McGill seeks arbitration in Floor Fellows negotiations

Posted on Thursday, November 12, 2015

By McGill Reporter Staff

On Monday, Nov. 9, McGill asked Quebec’s Ministère du Travail, de l’Emploi et de la Solidarité sociale for a government-appointed arbitrator in the ongoing negotiations with Floor Fellows, represented by the AMUSE union.

McGill has great respect for Floor Fellows and the important work they do in our residences. For many new students, they help make Rez home and ease the transition to university life.

The University is eager to see significant progress in our negotiations together. But, after more than a year, this hasn’t happened. From October 2014 through May 2015, the parties met seven times. At that point, AMUSE requested a government-appointed conciliator, and the parties have met eight more times with the conciliator present, still with no substantial progress made. The next step involves a request for an arbitrator, and McGill hopes that she/he can help us reach a mutually acceptable agreement.

Like conciliators, arbitrators are appointed by the government to intervene in labour negotiations and help arrive at solutions that both sides can accept. Unlike conciliators, when arbitrators determine that negotiations are stalled and further agreement is impossible, they are empowered to eventually impose legally binding solutions they deem lawful and fair to both parties.

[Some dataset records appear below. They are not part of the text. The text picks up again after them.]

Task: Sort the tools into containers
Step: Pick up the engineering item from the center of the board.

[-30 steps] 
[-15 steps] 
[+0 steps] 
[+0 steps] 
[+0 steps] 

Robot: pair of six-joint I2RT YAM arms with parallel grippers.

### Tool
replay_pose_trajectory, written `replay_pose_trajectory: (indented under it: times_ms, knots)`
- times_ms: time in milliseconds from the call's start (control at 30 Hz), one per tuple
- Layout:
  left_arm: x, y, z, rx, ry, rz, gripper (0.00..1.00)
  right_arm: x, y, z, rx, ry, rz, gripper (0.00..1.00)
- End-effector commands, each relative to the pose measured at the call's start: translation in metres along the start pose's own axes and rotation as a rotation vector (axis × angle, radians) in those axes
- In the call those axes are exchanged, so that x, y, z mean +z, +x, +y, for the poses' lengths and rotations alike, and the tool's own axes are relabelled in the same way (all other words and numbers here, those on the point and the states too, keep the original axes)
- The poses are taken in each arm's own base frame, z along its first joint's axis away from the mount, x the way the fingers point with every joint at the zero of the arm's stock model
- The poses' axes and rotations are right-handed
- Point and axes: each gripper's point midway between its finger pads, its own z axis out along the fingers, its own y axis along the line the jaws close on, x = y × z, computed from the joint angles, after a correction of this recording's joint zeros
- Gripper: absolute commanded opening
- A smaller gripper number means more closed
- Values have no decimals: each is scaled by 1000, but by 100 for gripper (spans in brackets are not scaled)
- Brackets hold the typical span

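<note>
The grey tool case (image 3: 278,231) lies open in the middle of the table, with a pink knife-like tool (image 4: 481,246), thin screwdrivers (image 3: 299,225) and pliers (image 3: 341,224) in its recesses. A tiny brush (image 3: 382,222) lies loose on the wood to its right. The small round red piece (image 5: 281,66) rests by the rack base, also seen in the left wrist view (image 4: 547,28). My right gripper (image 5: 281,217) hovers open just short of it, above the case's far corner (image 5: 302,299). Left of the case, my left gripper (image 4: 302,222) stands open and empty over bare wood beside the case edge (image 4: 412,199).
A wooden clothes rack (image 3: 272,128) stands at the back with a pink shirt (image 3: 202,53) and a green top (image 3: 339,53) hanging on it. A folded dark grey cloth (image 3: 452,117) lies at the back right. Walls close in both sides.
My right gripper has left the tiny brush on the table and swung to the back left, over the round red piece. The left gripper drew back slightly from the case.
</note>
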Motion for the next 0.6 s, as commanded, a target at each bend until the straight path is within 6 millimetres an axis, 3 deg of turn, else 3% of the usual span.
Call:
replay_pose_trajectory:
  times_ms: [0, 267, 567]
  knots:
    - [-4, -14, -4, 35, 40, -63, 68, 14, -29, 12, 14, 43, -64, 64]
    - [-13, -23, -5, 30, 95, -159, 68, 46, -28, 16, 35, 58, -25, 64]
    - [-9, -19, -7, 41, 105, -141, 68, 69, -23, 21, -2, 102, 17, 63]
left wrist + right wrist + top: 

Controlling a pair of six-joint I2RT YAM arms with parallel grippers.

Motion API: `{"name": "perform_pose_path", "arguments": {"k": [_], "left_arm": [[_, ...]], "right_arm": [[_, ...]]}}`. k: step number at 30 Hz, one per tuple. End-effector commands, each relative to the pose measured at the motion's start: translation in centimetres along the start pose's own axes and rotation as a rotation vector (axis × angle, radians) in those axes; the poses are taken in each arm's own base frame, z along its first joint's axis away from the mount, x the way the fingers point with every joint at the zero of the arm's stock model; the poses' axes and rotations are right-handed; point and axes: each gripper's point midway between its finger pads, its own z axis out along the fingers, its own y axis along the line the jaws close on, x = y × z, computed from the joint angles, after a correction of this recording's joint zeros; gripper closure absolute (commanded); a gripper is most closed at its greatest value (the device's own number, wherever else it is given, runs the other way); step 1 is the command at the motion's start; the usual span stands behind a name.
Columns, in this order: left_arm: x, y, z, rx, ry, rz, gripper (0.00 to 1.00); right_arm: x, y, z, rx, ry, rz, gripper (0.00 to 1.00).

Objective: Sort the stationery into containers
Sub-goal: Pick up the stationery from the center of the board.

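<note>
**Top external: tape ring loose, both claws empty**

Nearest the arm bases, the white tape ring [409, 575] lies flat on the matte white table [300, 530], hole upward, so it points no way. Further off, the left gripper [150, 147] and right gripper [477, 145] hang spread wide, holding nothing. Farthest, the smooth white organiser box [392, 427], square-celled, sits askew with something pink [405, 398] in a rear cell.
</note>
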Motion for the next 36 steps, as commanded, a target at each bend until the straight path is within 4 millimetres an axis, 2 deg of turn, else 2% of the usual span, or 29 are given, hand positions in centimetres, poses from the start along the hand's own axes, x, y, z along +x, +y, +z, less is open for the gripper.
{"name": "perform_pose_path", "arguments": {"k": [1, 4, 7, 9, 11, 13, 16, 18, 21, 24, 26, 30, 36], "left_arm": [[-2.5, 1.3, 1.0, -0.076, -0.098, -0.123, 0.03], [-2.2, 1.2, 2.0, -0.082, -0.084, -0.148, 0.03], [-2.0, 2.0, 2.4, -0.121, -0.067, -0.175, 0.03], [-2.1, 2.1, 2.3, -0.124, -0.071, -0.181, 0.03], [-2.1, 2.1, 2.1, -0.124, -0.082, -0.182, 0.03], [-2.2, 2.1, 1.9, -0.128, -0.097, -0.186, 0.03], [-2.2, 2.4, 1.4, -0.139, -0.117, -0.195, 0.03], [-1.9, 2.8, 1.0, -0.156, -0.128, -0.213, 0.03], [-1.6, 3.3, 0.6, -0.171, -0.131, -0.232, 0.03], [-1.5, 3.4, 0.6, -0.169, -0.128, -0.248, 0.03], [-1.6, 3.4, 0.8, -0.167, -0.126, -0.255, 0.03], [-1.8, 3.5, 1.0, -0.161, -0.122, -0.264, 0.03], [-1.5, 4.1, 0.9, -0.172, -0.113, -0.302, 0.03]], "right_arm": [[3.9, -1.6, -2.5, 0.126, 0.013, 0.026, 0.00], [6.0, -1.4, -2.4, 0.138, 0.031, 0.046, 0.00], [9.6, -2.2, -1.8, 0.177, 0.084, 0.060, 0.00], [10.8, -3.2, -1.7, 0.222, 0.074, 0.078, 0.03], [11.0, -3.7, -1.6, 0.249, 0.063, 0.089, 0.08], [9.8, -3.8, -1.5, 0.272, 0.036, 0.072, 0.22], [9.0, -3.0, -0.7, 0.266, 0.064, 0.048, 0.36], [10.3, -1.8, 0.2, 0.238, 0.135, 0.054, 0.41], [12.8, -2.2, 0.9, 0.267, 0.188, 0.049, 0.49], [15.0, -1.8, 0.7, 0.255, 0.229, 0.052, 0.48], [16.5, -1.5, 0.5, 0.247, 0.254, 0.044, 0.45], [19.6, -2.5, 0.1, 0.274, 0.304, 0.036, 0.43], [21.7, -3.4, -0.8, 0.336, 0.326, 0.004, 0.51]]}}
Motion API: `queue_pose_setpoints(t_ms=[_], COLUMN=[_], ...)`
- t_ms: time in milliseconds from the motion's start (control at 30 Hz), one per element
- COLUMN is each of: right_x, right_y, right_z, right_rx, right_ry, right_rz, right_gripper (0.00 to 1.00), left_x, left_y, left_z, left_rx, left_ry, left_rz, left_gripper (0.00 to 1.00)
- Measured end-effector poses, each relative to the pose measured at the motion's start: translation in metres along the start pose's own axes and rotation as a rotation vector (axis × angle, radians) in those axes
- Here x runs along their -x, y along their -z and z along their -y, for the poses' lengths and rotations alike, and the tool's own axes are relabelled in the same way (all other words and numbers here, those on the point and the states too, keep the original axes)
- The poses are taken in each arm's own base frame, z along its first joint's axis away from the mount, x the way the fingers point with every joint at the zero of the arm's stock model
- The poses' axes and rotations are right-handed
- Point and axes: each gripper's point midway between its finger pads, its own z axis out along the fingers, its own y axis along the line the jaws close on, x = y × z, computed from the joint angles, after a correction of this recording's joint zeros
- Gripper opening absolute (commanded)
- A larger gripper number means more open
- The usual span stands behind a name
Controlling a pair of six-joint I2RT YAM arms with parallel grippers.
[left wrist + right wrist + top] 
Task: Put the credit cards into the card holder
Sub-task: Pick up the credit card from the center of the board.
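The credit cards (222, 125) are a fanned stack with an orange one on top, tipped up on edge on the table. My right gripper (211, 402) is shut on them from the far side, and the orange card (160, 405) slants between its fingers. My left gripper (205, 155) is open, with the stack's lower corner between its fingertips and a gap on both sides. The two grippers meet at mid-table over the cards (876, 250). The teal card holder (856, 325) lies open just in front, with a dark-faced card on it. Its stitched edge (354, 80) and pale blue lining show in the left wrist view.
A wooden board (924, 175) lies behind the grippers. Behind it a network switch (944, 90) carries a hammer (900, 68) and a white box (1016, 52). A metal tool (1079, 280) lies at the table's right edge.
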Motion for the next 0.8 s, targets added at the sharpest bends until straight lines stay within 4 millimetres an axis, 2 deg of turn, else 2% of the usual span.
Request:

McGill wants to reach an agreement, and has committed to remaining at the negotiating table for further meetings on December 14 and 16. The best possible outcome for both parties would be to make significant progress before a government arbitrator is provided (likely in December or January). But McGill also recognizes that with so little progress made after more than a year of negotiations, the two parties might not be able to reach an agreement on their own.

One thing is clear: both McGill and AMUSE care deeply about the well-being of students living in residence. Residents can rest easy in the knowledge that both parties will work hard to make sure their interests are front-and-centre – both during our negotiations and after a resolution is reached. As challenging as this process has been, we are fortunate to have this common ground to build on.